There has to be a better way. Seven times have I raced to the telephone today, and seven times have I been greeted with “(pause Here is an important message about your insurance/ mis-sold PPI/ tax filing etc etc”. I have put my name on every register but still the intrusive rubbish pours in. My mail box is full of it, and the kindly folk who send us magazines pack a few between every page as well as on them. This dandruff of sales offers is perfectly understandable and indeed some of my best friends, the nicest people you can imagine, make a living out of creating space – filling promotional gunk. And, even worse, many of my clients depend for a revenue stream on selling that space. But I cannot be the only person on the planet who feels exhausted by fending off the intrusive presence of advertising, and feels like saying “When I’m ready to buy, I will give a signal!”

Yesterday I read a fine and stimulating article in the Observor by John Naughton (, a commentator I much admire and who I have often quoted here. He entitled it: “Is this really the beginning of the end for web ads?” And he cited his use of the Ghostery app to measure the numbers of services watching him using the web in order to find out what he was doing in order to serve him an ad. He counted 31 trackers, and he also quotes a Mozilla engineer as looking at a page served by a well known tech site and finding that the “content” comprised 8k of storage and the ads 6 mb. And we wonder why, in bandwidth starved, fibre-scarce, pseudo-broadband Britain, pages take so long to load! And by now you will be ahead of me, I suspect. Put together the trackers and their bandwidth use, and the ads and theirs, and any school child with a smartphone who wants to get a decent upload time ( – to quote Naughton, we are talking about loading a page to an iPhone in 2 seconds as against eleven at present – ) will load ad-blocking software. Apple, who have no skin in this game, have revised IoS9 and the iPhone release due in the autumn with heavyweight content blocking facilities. They will not be universally effective but think of this: online has the greatest potential for advertising of any medium we have yet acquired for communication purposes. You can track an ad, fit it precisely to your customer’s behaviour, adjust it so readers react to it – and yet advertising in the network has never commanded the rates that it did in the pre-digital world.

So let’s follow the Naughton thesis a little further. Imagine the revolts gain strength. Resentment at the intrusiveness and cost of receiving all those online ads turns into a global movement that blocks them out. Network speeds improve and user costs go down, but that part of publishing that still depends on advertising for a revenue stream takes a further big hit. This will be offset to an extent by Buy Buttons in apps and by brand sponsorship to promote them.

But in a world where users demand free information – and can get it – subscription is not the complete answer in filling the consequent revenue deficit. And providing services, in which information is a part of the deal, is certainly a part of the solution, but how many service vendors do we need? Recent evidence seems to show that users value a dominant incumbent, a challenger and an innovative newcomer – but not much else.

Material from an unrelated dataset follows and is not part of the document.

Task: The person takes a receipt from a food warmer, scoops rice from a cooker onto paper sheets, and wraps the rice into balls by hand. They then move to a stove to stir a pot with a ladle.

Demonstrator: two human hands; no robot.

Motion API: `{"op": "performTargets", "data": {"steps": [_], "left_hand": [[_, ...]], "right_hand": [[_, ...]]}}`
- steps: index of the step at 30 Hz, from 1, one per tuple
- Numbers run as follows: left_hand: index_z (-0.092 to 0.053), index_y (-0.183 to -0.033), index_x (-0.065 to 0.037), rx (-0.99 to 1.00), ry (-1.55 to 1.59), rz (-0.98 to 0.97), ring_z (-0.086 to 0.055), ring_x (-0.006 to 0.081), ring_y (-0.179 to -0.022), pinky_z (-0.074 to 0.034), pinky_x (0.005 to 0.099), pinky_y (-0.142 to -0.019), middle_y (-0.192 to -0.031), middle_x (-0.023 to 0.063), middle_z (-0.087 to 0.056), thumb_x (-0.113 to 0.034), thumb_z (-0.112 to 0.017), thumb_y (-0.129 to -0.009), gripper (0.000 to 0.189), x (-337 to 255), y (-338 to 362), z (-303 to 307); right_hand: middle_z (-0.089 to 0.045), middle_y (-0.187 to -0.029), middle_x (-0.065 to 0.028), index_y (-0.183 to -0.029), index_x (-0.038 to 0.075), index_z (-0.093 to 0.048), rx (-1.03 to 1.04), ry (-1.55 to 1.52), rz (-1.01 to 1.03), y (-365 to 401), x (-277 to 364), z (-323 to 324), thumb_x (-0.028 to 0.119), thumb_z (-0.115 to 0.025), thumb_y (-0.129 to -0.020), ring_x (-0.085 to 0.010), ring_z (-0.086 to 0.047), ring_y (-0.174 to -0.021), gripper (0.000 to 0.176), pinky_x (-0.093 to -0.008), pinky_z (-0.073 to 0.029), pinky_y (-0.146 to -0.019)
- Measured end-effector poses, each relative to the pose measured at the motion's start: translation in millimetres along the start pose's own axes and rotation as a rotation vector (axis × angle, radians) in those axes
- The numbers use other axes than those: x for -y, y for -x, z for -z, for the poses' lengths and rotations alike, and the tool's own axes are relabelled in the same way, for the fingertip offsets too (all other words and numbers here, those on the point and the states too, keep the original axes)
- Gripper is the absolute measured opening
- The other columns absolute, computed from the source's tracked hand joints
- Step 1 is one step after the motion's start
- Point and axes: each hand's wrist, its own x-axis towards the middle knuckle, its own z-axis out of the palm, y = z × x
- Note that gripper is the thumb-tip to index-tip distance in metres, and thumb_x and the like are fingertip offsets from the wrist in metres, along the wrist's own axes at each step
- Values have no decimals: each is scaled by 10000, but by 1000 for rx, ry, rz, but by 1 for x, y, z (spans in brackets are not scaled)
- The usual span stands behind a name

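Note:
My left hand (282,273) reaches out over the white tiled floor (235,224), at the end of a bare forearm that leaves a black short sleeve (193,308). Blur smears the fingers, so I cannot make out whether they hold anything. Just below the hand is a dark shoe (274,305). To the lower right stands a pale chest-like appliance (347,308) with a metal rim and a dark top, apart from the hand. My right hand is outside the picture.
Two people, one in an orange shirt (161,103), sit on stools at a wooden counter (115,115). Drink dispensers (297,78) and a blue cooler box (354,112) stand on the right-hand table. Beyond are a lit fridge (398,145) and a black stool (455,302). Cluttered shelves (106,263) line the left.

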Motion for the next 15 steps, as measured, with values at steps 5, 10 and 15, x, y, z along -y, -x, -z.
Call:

We shall certainly have sponsorship, and that may be a growth point. And it is not hard to imagine the rapid growth of brokerage businesses designed to introduce buyer and seller. I know many in the software sales area, and they infest travel markets. As a general rule the B2B brokers tend to build brand by word of mouth while their consumer equivalents are big brand advertisers – and may be the big brand sponsors of the future. In a world where you buy your Olympic Games coverage from Amazon, watching the Expedia 100m final may make a lot of sense. And Expedia advertising online may not.

This year has seen another new flood of Internet service start-ups. I think we now have to look very carefully at the funding of advertising dependent services in the years to come, and ask where the revenue streams come from in a world where the advertising balloon is deflating. The next DotCom Bust, and we can be sure there will be one, will have The Decline of Advertising running through it like Brighton Rock.